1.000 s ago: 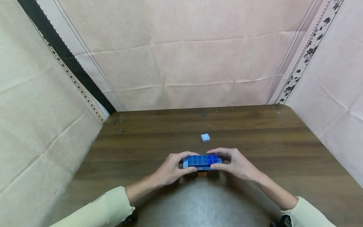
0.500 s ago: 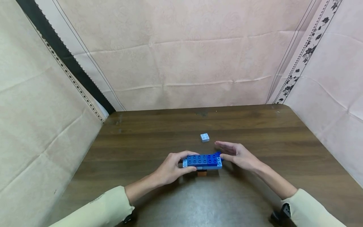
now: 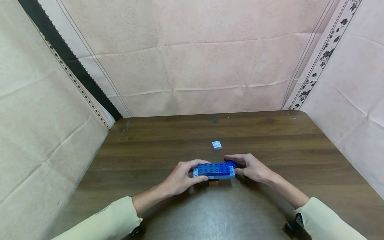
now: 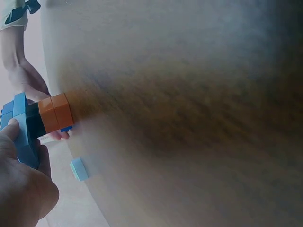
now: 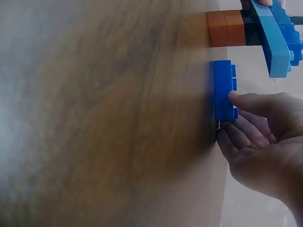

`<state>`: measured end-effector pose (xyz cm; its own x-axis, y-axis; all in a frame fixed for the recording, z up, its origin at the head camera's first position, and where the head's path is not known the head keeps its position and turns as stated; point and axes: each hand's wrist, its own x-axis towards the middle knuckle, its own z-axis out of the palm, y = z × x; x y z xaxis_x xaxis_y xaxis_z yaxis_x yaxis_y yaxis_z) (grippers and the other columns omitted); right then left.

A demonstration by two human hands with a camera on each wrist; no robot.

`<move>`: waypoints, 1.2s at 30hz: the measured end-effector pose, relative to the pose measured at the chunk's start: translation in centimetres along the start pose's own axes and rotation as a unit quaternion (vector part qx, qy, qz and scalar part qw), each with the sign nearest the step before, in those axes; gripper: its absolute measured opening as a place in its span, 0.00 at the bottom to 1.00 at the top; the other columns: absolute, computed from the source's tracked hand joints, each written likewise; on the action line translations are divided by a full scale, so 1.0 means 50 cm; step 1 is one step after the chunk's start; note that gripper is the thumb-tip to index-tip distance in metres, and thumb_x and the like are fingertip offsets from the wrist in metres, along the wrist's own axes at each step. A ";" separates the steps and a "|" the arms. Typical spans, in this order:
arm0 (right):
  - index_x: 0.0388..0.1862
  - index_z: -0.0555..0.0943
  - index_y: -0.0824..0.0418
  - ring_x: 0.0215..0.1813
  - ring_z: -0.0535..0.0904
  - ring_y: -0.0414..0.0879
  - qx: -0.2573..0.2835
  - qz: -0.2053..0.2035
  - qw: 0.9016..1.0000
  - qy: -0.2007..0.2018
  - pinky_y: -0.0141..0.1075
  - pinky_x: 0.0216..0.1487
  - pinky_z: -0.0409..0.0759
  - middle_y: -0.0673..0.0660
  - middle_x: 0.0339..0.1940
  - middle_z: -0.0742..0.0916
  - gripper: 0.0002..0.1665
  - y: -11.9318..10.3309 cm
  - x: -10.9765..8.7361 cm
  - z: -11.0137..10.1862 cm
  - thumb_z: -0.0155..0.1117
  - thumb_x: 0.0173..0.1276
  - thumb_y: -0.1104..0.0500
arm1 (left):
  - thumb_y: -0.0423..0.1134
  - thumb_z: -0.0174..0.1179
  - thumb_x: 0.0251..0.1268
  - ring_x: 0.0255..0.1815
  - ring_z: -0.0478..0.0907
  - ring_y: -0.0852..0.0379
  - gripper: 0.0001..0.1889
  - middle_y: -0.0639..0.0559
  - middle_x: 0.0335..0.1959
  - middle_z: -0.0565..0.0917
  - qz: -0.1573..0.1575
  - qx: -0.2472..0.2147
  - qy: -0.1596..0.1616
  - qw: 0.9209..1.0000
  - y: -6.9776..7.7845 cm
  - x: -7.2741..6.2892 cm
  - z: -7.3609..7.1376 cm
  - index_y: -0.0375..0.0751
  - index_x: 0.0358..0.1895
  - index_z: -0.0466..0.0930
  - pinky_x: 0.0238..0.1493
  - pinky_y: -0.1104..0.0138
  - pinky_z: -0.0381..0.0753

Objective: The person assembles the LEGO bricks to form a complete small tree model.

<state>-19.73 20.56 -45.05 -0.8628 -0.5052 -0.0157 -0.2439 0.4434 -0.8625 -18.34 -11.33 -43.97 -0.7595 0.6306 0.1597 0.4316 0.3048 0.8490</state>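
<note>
My left hand point(image 3: 180, 178) grips the left end of a block build point(image 3: 211, 169), thumb in front and fingers behind. The build is a long blue and light-blue top on a narrow stem, with orange bricks point(image 5: 226, 28) at its foot. Beside its right end lies a dark blue brick point(image 5: 223, 90), low at the tabletop, partly hidden behind the build in the head view. My right hand point(image 3: 252, 168) is around this brick, its thumb at the studded side and its fingers at the far side.
A small light-blue brick point(image 3: 216, 145) with studs up lies on the brown wooden table point(image 3: 150, 140), beyond the build. Pale patterned cloth point(image 3: 210, 66) hangs behind the table's far edge and along both sides.
My right hand has let go of the build's right end, moved away to the right, then come down around the dark blue brick. My left hand keeps its hold on the build.
</note>
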 end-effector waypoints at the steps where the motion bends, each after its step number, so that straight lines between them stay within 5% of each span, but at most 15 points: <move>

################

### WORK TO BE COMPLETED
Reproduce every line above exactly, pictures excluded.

### RESULT
1.000 s ago: 
0.500 s ago: 
now: 
now: 
now: 

`<state>`: measured end-effector pose (xyz cm; its own x-axis, y-axis; all in a frame fixed for the recording, z up, its origin at the head camera's first position, and where the head's path is not known the head keeps its position and turns as stated; point and axes: each hand's wrist, its own x-axis towards the middle knuckle, its own z-axis out of the palm, y = z × x; x y z xaxis_x xaxis_y xaxis_z yaxis_x yaxis_y yaxis_z) (grippers and the other columns omitted); right then left.

A demonstration by two human hands with a camera on each wrist; no robot.

`<move>`: waypoints, 1.2s at 30hz: the measured end-effector pose, relative to the pose measured at the chunk's start: translation in centimetres along the start pose's own axes and rotation as a unit quaternion (vector part qx, qy, qz and scalar part qw), each with the sign nearest the step before, in those axes; gripper: its absolute measured opening as a place in its span, 0.00 at the bottom to 1.00 at the top; the other columns: absolute, computed from the source's tracked hand joints, each written likewise; on the action line translations are divided by a full scale, so 1.0 means 50 cm; step 1 is one step after the chunk's start; note that gripper is the thumb-tip to index-tip distance in metres, and thumb_x and the like are fingertip offsets from the wrist in metres, along the wrist's own axes at each step. A ";" separates the steps and a "|" the arms. Typical spans, in this order:
arm0 (right):
  - index_x: 0.0388..0.1862
  - index_z: -0.0555..0.0943
  - index_y: -0.0824..0.0418
  - ring_x: 0.0215..0.1813
  - ring_z: -0.0535..0.0904
  - ring_y: -0.0414..0.0879
  - qx: -0.2573..0.2835
  - qz: -0.2053..0.2035
  - qw: 0.9016..1.0000
  - qy: -0.2007..0.2018
  - pinky_y: -0.0141..0.1075
  - pinky_x: 0.0216..0.1487
  - pinky_z: -0.0409..0.0759
  - middle_y: -0.0673..0.0660
  - middle_x: 0.0339..0.1940
  - middle_z: -0.0742..0.0916
  - gripper: 0.0002..0.1665
  - y: -11.9318..10.3309 cm
  - x: -10.9765..8.7361 cm
  - z: -11.0137..10.1862 cm
  - thumb_z: -0.0155..0.1117
  - thumb_x: 0.0173..0.1276
  - thumb_y: -0.1104..0.0500
arm1 (left):
  - thumb_y: -0.0423..0.1134
  - thumb_z: -0.0174..0.1179
  - thumb_x: 0.0251..0.1268
  - ring_x: 0.0255..0.1815
  - ring_z: -0.0478..0.0907
  - ring_y: -0.0852..0.0379
  - gripper: 0.0001..0.1889
  - middle_y: -0.0639..0.0559
  - middle_x: 0.0335..0.1959
  - middle_z: -0.0565..0.0917
  - qz: -0.1573..0.1575
  - qx: -0.2472..0.2147
  - qy: -0.1596..0.1616
  - qw: 0.9209..1.0000
  - y: -6.9776..7.7845 cm
  - x: -7.2741..6.2892 cm
  - z: -7.3609..7.1376 cm
  - index_y: -0.0375..0.0751
  - index_x: 0.0358..0.1895
  - index_z: -0.0466..0.0930
  - pinky_x: 0.0238..0.1493
  - pinky_y: -0.1104..0.0138
  - pinky_z: -0.0381..0.0753

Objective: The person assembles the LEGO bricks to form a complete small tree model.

<state>-19.73 20.56 -45.05 -0.8628 -0.5052 -0.0157 -0.2439 0.4434 -0.8625 -18.34 -11.33 -43.97 -0.7595 0.6306 0.1597 0.4316 0.3048 0.8490</state>
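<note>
My left hand point(image 3: 180, 178) grips the left end of a block build point(image 3: 211, 169), thumb in front and fingers behind. The build is a long blue and light-blue top on a narrow stem, with orange bricks point(image 5: 226, 28) at its foot. Beside its right end lies a dark blue brick point(image 5: 223, 90), low at the tabletop, partly hidden behind the build in the head view. My right hand point(image 3: 252, 168) is around this brick, its thumb at the studded side and its fingers at the far side.
A small light-blue brick point(image 3: 216, 145) with studs up lies on the brown wooden table point(image 3: 150, 140), beyond the build. Pale patterned cloth point(image 3: 210, 66) hangs behind the table's far edge and along both sides.
My right hand has let go of the build's right end, moved away to the right, then come down around the dark blue brick. My left hand keeps its hold on the build.
</note>
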 end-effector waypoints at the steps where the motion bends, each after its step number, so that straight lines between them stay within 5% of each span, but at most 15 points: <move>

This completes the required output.